• WHAT THE TASK ASKS:
Lines with the word "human": copy all of them from the entries below.

• DATA SUPPLIED:
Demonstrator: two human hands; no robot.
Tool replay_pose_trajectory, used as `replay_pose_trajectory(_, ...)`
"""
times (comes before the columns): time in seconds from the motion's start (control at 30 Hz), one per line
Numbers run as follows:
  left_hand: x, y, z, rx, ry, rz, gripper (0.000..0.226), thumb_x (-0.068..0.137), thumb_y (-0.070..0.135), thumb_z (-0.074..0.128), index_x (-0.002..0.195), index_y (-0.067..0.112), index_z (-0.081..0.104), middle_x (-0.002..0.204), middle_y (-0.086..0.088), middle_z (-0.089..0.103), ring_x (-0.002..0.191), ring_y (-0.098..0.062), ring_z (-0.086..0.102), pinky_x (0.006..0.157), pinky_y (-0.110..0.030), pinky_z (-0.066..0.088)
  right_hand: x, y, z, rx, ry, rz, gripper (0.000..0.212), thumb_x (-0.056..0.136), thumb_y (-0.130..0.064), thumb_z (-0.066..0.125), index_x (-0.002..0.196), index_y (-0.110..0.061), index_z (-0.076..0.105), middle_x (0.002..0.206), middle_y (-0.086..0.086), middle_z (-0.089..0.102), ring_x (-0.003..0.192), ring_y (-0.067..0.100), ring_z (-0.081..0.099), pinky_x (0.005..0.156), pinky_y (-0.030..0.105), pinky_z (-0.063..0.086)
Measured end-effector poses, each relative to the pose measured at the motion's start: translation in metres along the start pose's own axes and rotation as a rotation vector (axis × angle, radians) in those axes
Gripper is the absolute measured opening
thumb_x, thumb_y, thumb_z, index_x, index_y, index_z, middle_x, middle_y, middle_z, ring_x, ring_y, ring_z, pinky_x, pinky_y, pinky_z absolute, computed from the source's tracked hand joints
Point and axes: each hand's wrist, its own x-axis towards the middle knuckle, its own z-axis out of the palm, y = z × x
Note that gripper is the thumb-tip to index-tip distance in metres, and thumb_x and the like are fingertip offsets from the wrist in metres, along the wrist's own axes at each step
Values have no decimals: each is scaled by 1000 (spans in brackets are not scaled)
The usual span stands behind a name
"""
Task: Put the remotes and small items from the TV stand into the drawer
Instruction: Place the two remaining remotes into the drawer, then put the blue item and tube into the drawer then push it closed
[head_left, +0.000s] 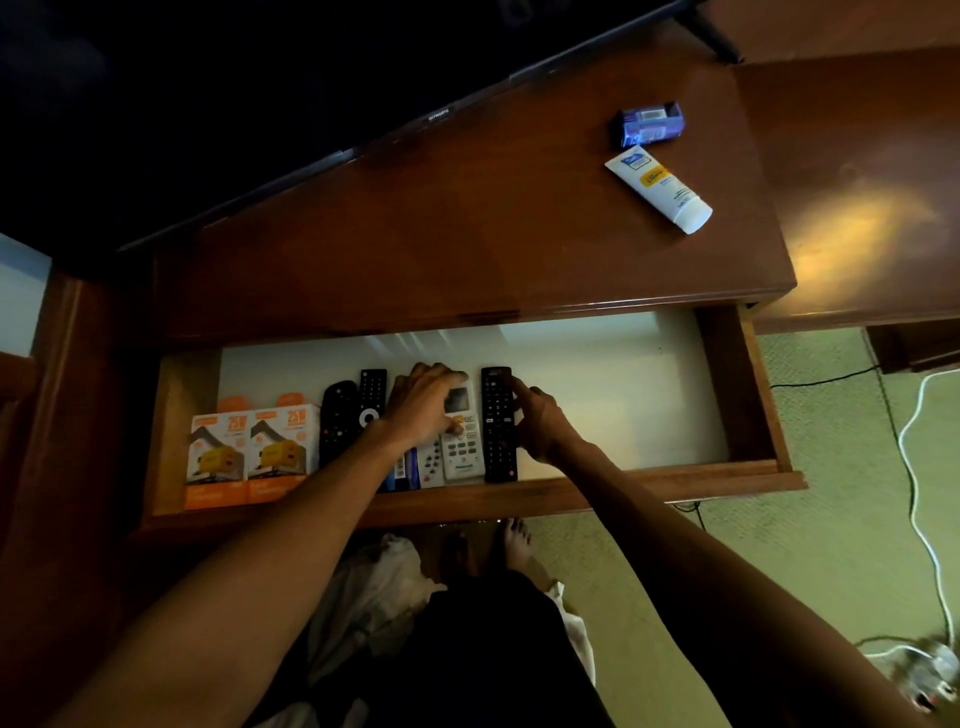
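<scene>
The drawer (737, 395) is pulled out below the TV stand top (467, 223). Inside, from the left, lie two orange boxes (249, 457), a rounded black remote (335, 421), a black remote with a white ring (371, 400), a blue item (408, 470), a small white remote (430, 462), a white air-conditioner remote (462, 441) and a long black remote (497, 421). My left hand (423, 402) rests flat over the white remotes, fingers spread. My right hand (540, 421) touches the right edge of the long black remote. A white tube (660, 189) and a blue box (649, 124) lie on the stand top.
A dark TV (260, 93) stands at the back of the stand. The right half of the drawer floor is bare white. White and black cables (919, 467) run over the green carpet at the right. My foot (517, 540) and some cloth (374, 587) are below the drawer front.
</scene>
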Motion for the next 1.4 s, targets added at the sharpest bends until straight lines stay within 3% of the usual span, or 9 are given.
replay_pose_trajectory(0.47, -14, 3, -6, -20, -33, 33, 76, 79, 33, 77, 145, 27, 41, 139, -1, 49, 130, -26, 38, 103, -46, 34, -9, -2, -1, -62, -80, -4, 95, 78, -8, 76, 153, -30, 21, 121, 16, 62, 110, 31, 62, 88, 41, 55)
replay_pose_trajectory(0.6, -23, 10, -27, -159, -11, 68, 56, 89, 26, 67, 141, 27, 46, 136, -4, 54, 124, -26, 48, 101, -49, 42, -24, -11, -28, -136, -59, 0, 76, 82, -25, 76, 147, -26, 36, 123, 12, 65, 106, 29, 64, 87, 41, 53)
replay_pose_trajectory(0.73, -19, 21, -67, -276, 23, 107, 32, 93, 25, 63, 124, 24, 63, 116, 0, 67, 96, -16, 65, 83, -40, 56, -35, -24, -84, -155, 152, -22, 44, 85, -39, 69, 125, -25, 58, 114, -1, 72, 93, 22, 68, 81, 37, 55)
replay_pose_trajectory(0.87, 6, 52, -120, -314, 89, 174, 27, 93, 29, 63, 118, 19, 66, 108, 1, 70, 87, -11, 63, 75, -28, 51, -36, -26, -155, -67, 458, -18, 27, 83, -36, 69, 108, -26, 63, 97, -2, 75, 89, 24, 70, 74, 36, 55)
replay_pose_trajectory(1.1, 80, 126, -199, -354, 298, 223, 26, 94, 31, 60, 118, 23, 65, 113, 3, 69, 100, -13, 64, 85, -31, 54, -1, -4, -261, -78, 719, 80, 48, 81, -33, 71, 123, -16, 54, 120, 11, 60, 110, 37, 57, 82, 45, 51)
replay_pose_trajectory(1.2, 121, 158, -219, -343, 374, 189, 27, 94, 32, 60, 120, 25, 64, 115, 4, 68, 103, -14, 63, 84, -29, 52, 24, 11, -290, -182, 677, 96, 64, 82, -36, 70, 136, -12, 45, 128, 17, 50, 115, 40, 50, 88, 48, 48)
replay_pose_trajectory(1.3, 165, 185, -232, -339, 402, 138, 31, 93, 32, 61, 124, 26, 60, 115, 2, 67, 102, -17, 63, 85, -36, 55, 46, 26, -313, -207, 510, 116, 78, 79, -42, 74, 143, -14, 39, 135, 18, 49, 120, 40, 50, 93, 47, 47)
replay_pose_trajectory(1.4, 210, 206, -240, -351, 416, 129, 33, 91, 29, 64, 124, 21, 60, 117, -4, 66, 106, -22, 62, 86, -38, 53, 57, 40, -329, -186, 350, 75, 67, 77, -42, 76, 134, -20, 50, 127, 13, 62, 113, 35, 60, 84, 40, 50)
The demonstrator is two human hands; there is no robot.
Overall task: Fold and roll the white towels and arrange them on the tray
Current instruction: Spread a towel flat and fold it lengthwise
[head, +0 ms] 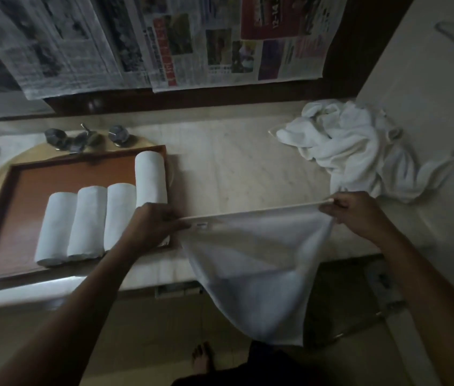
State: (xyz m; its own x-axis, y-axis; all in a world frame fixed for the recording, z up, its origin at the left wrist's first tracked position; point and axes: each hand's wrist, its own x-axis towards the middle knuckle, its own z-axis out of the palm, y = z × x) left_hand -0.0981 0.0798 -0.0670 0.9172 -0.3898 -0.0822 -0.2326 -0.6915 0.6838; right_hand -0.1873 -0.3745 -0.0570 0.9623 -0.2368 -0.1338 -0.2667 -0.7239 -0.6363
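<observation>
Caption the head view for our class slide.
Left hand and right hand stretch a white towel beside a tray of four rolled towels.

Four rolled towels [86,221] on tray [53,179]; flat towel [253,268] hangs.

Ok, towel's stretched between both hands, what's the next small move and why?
Probably lay the towel flat on the bare counter between the tray and the pile. The left hand and right hand pinch its top corners, it hangs unfolded past the counter's edge, and folding needs a flat surface.
</observation>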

• EXPECTED ANSWER:
Demonstrator: two human hands; no robot.
The demonstrator is two human hands; there is no robot.

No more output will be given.